How to track cellular aging of mesenchymal stromal cells?

Abstract

Mesenchymal stromal cells (MSC) are currently tested in a large number of clinical trials and raise high hope in regenerative medicine. These cells have to be expanded in vitro before transplantation and several studies demonstrated that long-term culture evokes continuous changes in MSC: proliferation rate decays, the cell size increases, differentiation potential is affected, chromosomal instabilities may arise and molecular changes are acquired. Long-term culture of cell preparations might also have therapeutic consequences, although this has hardly been addressed in ongoing trials so far. Reliable therapeutic regimens necessitate quality control of cellular products. This research perspective summarizes available methods to track cellular aging of MSC. We have demonstrated that gene expression changes and epigenetic modifications are continuously acquired during replicative senescence. Molecular analysis of a suitable panel of genes might provide a robust tool to assess efficiency and safety of long-term expansion.

Figure 1.. Continuous gene-expression changes in MSC upon long-term culture.

MSC from human bone marrow were expanded for 11 passages and analyzed by Affymetrix GeneChip technology. Differential gene expression was always determined versus P2. Hierarchical cluster analysis of all expressed genes (19,448 ESTs) revealed continuous changes with higher passages. Hence, molecular changes in replicative senescence do not suddenly occur in late passages, but are acquired in the course of long?term culture.

Figure 2.. Gene expression markers for replicative senescence.

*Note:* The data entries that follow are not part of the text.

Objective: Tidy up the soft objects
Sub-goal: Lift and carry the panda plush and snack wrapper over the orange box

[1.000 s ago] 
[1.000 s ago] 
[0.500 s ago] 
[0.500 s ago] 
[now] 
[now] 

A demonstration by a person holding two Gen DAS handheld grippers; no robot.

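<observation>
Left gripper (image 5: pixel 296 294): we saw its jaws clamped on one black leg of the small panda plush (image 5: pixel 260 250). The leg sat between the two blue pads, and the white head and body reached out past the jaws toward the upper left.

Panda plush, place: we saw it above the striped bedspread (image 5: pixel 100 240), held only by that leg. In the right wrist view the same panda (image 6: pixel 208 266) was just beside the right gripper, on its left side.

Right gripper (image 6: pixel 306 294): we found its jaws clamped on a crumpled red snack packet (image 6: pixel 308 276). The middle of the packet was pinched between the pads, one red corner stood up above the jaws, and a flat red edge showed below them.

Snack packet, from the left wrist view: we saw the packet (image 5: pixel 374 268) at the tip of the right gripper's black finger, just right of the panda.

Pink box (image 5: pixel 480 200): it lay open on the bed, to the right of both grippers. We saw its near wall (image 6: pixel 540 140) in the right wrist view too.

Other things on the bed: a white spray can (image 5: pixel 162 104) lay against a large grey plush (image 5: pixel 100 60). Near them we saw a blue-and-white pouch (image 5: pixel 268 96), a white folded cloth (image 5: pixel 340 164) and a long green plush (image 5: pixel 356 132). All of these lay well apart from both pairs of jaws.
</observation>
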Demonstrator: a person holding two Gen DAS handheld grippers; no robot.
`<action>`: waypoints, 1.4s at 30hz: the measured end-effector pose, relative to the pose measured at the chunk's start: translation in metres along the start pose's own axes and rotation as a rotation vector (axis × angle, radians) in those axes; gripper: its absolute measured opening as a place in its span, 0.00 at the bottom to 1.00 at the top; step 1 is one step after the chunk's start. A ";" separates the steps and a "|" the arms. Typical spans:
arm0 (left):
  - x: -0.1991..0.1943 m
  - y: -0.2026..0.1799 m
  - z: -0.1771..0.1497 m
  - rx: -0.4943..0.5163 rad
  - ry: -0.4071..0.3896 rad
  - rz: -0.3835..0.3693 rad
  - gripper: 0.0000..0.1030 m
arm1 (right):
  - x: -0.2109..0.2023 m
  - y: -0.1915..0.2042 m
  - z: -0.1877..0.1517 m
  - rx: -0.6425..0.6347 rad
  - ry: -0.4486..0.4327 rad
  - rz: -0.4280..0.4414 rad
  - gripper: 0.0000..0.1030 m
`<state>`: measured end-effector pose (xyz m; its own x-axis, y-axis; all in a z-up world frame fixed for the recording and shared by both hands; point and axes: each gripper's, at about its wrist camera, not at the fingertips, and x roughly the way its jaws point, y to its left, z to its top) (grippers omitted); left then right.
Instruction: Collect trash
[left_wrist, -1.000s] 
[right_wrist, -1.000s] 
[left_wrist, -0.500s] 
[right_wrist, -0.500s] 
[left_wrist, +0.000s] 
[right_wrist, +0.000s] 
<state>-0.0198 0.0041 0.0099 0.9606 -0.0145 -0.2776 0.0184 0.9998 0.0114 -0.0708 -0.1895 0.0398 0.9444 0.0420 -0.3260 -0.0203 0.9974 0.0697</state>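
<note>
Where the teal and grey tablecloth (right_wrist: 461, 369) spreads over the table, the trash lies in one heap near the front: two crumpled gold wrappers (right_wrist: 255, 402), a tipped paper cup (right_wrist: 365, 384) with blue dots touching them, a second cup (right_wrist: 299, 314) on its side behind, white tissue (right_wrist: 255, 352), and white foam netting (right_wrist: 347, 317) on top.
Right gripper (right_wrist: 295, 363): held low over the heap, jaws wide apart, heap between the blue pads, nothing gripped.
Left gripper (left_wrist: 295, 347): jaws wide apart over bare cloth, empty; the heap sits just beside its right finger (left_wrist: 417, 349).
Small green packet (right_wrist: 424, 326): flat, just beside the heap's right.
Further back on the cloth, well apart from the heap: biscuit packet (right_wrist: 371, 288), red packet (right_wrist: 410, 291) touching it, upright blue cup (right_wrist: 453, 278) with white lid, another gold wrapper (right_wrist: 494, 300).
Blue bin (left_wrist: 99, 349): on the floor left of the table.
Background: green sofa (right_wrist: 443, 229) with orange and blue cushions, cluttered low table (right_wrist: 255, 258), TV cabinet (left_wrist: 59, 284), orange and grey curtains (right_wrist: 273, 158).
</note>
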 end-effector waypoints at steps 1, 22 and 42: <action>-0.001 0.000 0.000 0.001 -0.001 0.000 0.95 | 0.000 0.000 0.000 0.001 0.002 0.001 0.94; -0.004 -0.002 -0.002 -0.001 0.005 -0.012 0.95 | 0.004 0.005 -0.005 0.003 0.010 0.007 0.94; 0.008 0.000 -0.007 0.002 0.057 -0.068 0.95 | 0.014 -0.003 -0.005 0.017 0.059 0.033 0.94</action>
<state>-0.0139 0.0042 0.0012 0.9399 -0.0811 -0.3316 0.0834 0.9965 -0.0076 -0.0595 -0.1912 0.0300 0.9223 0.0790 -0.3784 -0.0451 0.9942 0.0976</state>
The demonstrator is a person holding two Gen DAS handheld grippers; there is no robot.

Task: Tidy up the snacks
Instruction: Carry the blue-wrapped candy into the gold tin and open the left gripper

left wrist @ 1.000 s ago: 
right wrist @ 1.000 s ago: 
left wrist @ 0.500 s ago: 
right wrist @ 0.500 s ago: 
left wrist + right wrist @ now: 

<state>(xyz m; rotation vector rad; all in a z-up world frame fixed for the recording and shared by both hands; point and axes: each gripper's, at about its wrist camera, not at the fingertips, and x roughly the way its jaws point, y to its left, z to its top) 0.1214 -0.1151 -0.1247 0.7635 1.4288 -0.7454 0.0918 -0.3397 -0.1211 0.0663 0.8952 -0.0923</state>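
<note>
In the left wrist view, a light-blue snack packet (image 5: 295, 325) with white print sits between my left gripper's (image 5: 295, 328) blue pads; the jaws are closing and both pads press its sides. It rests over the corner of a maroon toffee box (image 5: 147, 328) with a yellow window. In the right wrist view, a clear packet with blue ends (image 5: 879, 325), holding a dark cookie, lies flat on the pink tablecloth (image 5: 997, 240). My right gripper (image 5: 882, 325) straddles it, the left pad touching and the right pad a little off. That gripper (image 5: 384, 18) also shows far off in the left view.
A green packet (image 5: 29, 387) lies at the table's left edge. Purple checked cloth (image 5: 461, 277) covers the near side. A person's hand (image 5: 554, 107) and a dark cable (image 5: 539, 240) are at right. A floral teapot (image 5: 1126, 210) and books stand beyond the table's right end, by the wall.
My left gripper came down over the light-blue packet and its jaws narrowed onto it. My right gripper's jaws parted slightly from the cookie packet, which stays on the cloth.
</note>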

MSC from human bone marrow were either culture expanded as described before in medium-M1 with 2% fetal calf serum (M1, in Heidelberg, Germany [1]; n=3), in culture medium with 10% fetal calf serum (FCS, n=2) or 10% pooled human platelet lysate (pHPL, n=2; both in Graz, Austria [38]), in MEM supplemented with 20% FCS (Innsbruck, Austria [40]; n=2), and in MSCGM (Lonza) culture medium (Rostock, Germany; n=4). Furthermore, MSC from adipose tissue were expanded with 10% pHPL (Aachen, Germany, n=4). RNA was isolated from corresponding early and late passages and analyzed for differential gene expression in PARG1, CDKN2B, MCM3, PTN and p16^ink4a. Primers and methods have been described before [38]. These genes did not facilitate reliable discrimination of senescent cells in all samples but the tendency was consistent in all different MSC preparations.